REQUIRED WORK >> How many lines of these entries include the string "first"? State the number alone.

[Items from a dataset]
________________________________________

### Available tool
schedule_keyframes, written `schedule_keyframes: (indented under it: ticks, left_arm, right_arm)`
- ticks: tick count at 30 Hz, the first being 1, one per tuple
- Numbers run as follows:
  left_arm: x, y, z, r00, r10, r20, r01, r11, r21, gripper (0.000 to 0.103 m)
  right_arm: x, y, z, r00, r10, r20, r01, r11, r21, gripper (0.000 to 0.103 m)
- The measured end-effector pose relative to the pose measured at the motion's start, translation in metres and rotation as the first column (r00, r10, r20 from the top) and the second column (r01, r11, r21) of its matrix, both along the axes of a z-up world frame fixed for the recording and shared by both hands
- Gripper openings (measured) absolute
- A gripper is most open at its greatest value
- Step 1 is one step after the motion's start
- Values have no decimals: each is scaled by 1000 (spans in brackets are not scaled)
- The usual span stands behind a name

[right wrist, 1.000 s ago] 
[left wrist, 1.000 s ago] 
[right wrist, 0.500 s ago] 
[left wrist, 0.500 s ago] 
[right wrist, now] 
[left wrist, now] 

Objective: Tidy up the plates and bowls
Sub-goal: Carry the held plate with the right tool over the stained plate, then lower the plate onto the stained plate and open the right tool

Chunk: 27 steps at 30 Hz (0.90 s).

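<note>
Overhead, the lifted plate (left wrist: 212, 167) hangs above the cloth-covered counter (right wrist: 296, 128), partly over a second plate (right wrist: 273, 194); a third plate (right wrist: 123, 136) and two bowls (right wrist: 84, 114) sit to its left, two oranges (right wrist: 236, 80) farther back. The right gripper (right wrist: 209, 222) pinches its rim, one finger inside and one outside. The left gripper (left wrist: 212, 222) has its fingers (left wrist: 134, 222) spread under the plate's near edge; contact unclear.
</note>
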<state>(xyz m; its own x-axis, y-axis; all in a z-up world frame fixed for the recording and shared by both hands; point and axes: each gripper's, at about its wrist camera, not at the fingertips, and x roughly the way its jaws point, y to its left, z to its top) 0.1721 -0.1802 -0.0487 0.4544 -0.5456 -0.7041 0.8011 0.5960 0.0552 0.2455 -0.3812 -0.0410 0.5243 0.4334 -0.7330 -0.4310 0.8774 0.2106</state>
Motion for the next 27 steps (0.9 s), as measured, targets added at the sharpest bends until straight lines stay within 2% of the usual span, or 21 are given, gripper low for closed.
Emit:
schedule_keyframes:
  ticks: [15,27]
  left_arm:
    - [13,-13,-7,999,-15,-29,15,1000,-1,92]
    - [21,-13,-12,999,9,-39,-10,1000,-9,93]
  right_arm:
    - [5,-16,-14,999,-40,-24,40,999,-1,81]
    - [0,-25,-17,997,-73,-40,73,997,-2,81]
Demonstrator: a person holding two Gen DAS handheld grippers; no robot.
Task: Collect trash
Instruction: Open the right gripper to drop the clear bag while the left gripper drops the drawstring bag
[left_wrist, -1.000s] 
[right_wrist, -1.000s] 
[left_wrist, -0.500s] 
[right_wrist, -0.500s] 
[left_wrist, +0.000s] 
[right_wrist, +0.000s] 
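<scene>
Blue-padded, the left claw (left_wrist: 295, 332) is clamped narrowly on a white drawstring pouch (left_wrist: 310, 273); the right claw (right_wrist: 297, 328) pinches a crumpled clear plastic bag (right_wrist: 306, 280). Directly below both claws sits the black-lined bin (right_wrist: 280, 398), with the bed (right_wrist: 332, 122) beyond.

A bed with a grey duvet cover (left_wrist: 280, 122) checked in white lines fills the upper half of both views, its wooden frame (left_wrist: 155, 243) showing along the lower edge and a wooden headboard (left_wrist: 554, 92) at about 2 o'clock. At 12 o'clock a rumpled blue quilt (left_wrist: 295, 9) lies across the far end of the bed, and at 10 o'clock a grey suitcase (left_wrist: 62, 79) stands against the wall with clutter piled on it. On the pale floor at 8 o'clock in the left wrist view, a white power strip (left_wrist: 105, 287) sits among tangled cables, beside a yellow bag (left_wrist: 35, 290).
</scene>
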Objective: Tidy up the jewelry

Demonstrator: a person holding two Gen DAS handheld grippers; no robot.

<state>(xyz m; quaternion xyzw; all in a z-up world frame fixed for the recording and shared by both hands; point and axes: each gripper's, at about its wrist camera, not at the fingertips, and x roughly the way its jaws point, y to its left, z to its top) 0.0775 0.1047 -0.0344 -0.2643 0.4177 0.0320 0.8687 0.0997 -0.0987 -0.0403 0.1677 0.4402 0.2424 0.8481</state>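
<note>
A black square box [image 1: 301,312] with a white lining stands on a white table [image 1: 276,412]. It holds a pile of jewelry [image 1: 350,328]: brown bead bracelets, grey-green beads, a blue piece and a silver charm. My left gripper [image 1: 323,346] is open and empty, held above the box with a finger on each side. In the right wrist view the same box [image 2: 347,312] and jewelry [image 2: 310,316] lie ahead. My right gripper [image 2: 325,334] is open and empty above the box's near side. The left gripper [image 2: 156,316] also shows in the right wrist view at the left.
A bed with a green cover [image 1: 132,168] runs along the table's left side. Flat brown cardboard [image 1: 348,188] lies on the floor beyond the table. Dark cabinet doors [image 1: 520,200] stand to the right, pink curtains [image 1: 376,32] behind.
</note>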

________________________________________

TASK SOLUTION >> 2